Elle est protégée au niveau national et incluse dans le « Livre
rouge » de la flore menacée en France.
Derrière la dune blanche, protégée des vents dominants, arrive le domaine de la dune grise. Ici, la flore est plus variée et nombreuse que dans la dune blanche, elle colonise pratiquement tout le substrat disponible, à l’exemple des mousses* et des lichens. En effet, ces derniers se répandent sur le sable plus stable et se rajoutent à la flore générale, ce qui donne à la dune une teinte plus terne et grisâtre. On imagine tout à fait les anciens chevaux sauvages y pâturer en toute sérénité, en harmonie avec le paysage, comme au pays des Tartares, vers des steppes plus lointaines.

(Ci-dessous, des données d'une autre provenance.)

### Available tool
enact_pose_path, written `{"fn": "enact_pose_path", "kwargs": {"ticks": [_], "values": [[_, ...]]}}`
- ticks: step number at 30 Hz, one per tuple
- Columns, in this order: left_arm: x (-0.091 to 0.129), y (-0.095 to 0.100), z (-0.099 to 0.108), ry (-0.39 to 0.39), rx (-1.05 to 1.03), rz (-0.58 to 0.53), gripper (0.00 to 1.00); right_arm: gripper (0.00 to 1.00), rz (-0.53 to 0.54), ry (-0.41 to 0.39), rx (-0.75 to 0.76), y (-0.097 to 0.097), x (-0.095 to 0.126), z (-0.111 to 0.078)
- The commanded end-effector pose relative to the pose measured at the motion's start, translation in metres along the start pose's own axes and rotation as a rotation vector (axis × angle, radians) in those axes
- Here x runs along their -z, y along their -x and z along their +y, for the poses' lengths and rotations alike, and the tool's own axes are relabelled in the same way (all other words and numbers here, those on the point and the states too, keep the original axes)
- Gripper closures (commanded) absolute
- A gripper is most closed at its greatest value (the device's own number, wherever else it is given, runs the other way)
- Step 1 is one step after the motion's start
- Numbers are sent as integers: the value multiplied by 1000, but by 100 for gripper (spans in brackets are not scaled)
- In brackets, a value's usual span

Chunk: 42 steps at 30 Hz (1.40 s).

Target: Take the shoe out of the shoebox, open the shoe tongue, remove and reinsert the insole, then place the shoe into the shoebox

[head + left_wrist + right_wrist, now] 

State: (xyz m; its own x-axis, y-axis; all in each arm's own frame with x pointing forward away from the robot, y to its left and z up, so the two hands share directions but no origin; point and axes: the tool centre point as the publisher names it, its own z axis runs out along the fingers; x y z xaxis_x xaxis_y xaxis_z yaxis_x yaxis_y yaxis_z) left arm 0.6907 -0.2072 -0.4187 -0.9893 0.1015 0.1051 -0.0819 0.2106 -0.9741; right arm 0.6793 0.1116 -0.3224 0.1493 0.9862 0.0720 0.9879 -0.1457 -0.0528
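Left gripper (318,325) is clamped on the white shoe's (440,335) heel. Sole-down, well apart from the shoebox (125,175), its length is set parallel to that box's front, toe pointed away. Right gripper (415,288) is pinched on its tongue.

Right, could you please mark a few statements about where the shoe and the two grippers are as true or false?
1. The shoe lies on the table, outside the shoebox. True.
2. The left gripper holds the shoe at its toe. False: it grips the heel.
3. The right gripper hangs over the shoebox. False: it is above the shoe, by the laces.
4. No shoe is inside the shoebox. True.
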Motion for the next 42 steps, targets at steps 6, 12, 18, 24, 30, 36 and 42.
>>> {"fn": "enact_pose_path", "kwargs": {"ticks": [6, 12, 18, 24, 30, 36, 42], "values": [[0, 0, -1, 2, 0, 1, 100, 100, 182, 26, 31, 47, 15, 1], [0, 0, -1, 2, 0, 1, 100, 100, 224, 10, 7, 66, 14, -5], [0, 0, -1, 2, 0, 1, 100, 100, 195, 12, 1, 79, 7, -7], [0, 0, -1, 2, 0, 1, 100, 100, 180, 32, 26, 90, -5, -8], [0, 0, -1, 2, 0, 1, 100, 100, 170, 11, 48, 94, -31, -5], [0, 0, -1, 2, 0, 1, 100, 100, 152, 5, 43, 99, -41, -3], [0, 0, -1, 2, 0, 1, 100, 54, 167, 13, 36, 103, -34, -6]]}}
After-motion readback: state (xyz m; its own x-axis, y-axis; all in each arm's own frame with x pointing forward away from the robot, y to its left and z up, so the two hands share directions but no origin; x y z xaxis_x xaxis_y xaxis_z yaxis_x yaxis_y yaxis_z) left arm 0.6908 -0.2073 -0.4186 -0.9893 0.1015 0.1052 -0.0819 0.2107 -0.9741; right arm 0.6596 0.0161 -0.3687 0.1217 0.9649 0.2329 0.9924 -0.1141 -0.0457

La dune grise est le lieu de prédilection de l’Immortelle
des dunes, une plante cotonneuse aux fleurs jaunes et odorantes.

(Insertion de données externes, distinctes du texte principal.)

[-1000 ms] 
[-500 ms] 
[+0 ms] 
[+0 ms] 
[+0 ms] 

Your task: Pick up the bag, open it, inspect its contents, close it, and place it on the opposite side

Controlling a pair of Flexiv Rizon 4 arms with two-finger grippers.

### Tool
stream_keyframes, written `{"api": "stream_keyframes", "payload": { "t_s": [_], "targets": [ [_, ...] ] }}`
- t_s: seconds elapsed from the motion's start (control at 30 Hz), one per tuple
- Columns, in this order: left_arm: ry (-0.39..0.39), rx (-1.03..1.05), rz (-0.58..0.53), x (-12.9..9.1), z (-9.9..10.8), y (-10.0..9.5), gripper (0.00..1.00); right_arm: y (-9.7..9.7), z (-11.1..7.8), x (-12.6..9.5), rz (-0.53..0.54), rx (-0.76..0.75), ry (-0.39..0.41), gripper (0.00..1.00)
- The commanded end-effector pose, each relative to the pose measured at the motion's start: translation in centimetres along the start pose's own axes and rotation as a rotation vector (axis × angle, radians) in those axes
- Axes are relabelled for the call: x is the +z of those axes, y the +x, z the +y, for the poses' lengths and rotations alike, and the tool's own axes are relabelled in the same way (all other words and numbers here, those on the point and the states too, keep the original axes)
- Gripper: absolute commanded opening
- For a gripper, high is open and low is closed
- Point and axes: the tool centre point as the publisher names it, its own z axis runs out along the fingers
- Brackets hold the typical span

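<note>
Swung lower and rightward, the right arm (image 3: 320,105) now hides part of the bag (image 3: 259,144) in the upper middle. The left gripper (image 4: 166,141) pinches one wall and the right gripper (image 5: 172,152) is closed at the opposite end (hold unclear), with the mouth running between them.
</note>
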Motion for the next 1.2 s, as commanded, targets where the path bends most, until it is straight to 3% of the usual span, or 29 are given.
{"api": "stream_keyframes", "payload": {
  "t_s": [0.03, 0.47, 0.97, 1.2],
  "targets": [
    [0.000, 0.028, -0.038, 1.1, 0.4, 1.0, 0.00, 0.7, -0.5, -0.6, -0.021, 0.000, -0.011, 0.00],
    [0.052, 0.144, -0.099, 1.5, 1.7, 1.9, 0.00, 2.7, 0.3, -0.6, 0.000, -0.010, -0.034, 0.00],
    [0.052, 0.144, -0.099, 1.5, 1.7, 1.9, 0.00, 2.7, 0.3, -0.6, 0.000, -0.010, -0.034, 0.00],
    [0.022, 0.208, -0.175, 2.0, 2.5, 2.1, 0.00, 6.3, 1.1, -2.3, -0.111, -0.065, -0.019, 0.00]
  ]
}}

L’immortelle ne supporte pas l’ensablement, et indique si
le sol est relativement fixé. Ramassée pour confectionner
des bouquets, elle continue à subir le prix de son immortalité;
son ramassage est interdit, au même titre que l’accès à
la dune grise, les plantes étant très sensibles aux piétinements.

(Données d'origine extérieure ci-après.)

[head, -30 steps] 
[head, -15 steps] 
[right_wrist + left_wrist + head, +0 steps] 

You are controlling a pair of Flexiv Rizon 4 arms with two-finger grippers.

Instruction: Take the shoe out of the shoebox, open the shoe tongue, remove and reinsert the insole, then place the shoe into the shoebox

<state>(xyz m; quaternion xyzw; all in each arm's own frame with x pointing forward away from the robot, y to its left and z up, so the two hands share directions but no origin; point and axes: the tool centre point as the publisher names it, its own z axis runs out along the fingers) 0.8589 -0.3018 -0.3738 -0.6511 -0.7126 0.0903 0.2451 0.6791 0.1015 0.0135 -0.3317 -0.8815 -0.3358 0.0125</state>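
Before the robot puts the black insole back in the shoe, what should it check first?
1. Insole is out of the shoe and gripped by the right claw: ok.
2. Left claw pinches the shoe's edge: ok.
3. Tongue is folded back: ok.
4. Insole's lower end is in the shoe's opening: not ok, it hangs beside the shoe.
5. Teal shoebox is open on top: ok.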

On retrouve à côté de l’immortelle, l’Armoise de Lloyd
et d’autres plantes plus colorées comme la Jasione
maritime ou l’Orpin brûlant. Ce dernier était
autrefois utilisé comme détersif. Dans les lettes
dunaires, plus ou moins humides, différentes orchidées
peuvent venir s’installer pour le plus grand bonheur des insectes
butineurs. L’Epipactis des marais, une magnifique orchidée
sauvage, a déjà été observée à la pointe du Cap Ferret.
Entre dune grise et forêt de protection, on trouve des plantes
plus forestières, adaptées au sable et à l’acidité
du sol. La présence du Pin maritime participe à la formation d’une
litière forestière, constituée en grande
partie d’aiguilles de pins. Celles-ci possèdent un
antifongique, limitant la dégradation de la litière
en humus. Le sol se retrouve plus acide, et seules des plantes
adaptées peuvent y pousser. Une des plus communes,
le Ciste à feuilles de sauge pousse sous les rayons
du soleil, avec ses fleurs jaunes et blanches similaires à
des œufs au plat, très faciles à reconnaître.
La Solidage verge d’or fleurit beaucoup plus tard en arrière s
aison; elle possède la propriété de soulager les
douleurs rhumatismales et arthritiques.
*Les mousses forestières préfèrent l'ombre et l'humidité. Une mousse appelée Tortulla a la spécificité de se dessécher au soleil pour reprendre vie à la moindre rosée. Elle se gonfle vite en eau pour retrouver rapidement un éclat vert vif larmoyant, comme pour un premier jour de printemps.